Изменить стиль страницы

Вот и тут… Она сидела в глубине комнаты, молчала терпеливо, а когда Федя заплакал, не выдержала - подъехала к окну, решительно откинула штору, приготовилась крикнуть что-нибудь, конечно, не «Полундра!», это словечко тут не подходило, никто бы не понял ее, - но увидела, что опоздала: взрослые уже исчезли, а Федька скатился по лестнице, ударился оземь, вскочил и побежал к своему бараку.

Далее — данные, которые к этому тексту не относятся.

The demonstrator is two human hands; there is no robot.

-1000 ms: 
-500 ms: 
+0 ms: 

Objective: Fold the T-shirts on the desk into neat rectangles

Лена задернула штору, сделала несколько кругов по комнате, чтобы успокоиться, но не могла.

«Боже! - думала она. - У всех что-то есть, что-то болит, неужели же нет дома, нет семьи на белом свете, где было бы все-все в порядке? В порядке, в счастье, в покое?»

Она глянула на стену, где висела их семейная фотография - мама, отец и она. Сфотографировались в прошлом году, в воскресенье, когда по правилам интерната дети встречаются с родителями и гуляют по школьному саду. Тогда появился какой-то мужчина с лисьей мордочкой - гладкой и угодливой. Он приближался тихо, откуда-то сбоку, из глубины сада, подходил, когда родители и их немощные дети не думали о нем, и заставал врасплох своим угодливым видом и предложением сфотографироваться всей семьей - на память. Родители терялись, это Лена заметила сразу, как растерялись ее папка и мамуля; эти слова - «на память» - всех словно обезоруживали. «На какую это память?» - подумала она тогда. Но промолчала. Человек с лисьей мордочкой расположил мамулю и папку симметрично по отношению к коляске, проворно отбежал и щелкнул несколько раз затвором. И вот теперь та карточка - на память - висела здесь, а другая - над кроватью у Лены в большой интернатской комнате.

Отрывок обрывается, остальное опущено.